Référence : 2021 CF 164

Ottawa (Ontario), le 19 février 2021

En présence de la juge en chef adjointe Gagné

ENTRE :

RÉGIS BENIEY

Demandeur

et

LE MINISTRE DE LA SÉCURITÉ PUBLIQUE ET DE LA PROTECTION CIVILE

Défendeur

JUGEMENT ET MOTIFS

I. Survol

[1] La Cour est saisie d’une demande de contrôle judiciaire qui nécessite que l’on s’intéresse au droit à l’image des employés de l’état fédéral, comme composante du droit à la protection de leurs renseignements personnels. Elle nécessite également que la Cour examine l’interaction qui existe entre la Loi sur l’accès à l’information, LRC 1985, c A-1 [LAI] et la Loi sur la protection des renseignements personnels, LRC 1985, c P-21 [LPRP], ainsi que l’équilibre entre les droits qu’elles cherchent respectivement à promouvoir et à protéger.

[2] M. Régis Beniey est un ancien employé de l’Agence des services frontaliers du Canada [l’Agence]. En marge d’un conflit de travail survenu pendant son quart de travail qui devait se terminer à minuit le 3 juillet 2017, il a demandé à avoir accès aux bandes vidéo captées dans son lieu de travail au cours de la soirée.

[3] Se fondant sur l’article 19 de la LAI, son employeur lui a refusé l’accès aux enregistrements vidéo sur lesquels il ne figure pas, alors qu’il lui a remis celles où il figure, tout en caviardant le visage des membres du public. Il est admis que c’est à bon droit que l’Agence a refusé de communiquer les images des membres du public; celle-ci ne sont pas en cause devant moi, pas plus que ne l’est l’utilisation que M. Beniey entend faire de ces bandes vidéo.
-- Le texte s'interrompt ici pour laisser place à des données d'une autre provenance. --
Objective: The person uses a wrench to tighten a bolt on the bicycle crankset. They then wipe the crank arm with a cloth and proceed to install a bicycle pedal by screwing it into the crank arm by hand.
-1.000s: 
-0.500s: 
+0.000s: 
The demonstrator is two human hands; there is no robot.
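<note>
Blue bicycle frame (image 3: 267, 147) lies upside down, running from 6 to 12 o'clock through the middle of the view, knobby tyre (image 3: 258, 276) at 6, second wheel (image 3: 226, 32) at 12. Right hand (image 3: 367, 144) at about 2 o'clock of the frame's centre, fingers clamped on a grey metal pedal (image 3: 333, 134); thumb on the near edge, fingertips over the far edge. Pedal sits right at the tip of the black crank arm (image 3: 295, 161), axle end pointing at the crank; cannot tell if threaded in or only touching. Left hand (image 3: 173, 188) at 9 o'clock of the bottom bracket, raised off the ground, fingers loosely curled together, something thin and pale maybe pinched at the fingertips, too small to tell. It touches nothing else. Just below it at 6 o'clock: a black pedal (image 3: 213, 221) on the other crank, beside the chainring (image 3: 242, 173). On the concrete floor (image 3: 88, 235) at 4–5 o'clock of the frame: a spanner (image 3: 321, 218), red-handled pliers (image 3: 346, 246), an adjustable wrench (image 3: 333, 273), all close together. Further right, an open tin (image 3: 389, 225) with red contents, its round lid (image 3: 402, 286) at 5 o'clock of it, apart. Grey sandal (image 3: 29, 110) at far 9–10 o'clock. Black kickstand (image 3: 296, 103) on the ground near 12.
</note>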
[4] Dans sa demande de contrôle judiciaire, M. Beniey reproche à l’Agence d’avoir erré dans son interprétation de la définition de « renseignements personnels » que l’on retrouve à l’article 3 de la LPRP, et plus particulièrement de l’exception que l’on retrouve à son alinéa 3j), et qui vise spécifiquement les renseignements des employés d’une institution fédérale, portant sur leur poste ou leurs fonctions.

II. Faits

[5] Dans la soirée du 3 juillet 2017, le demandeur était affecté à la section Voyageur du pont de Queenston à Niagara-on-the-lake, sur un quart de travail qui devait se terminer à minuit.

[6] Une altercation avec l’un de ses supérieurs est survenue lorsqu’on lui a demandé de demeurer à son poste de travail jusqu’à l’arrivée de la relève, ce qu’il anticipait être au-delà de la fin de son quart de travail.

[7] Le même jour, l’Agence a amorcé une enquête sur le comportement du demandeur.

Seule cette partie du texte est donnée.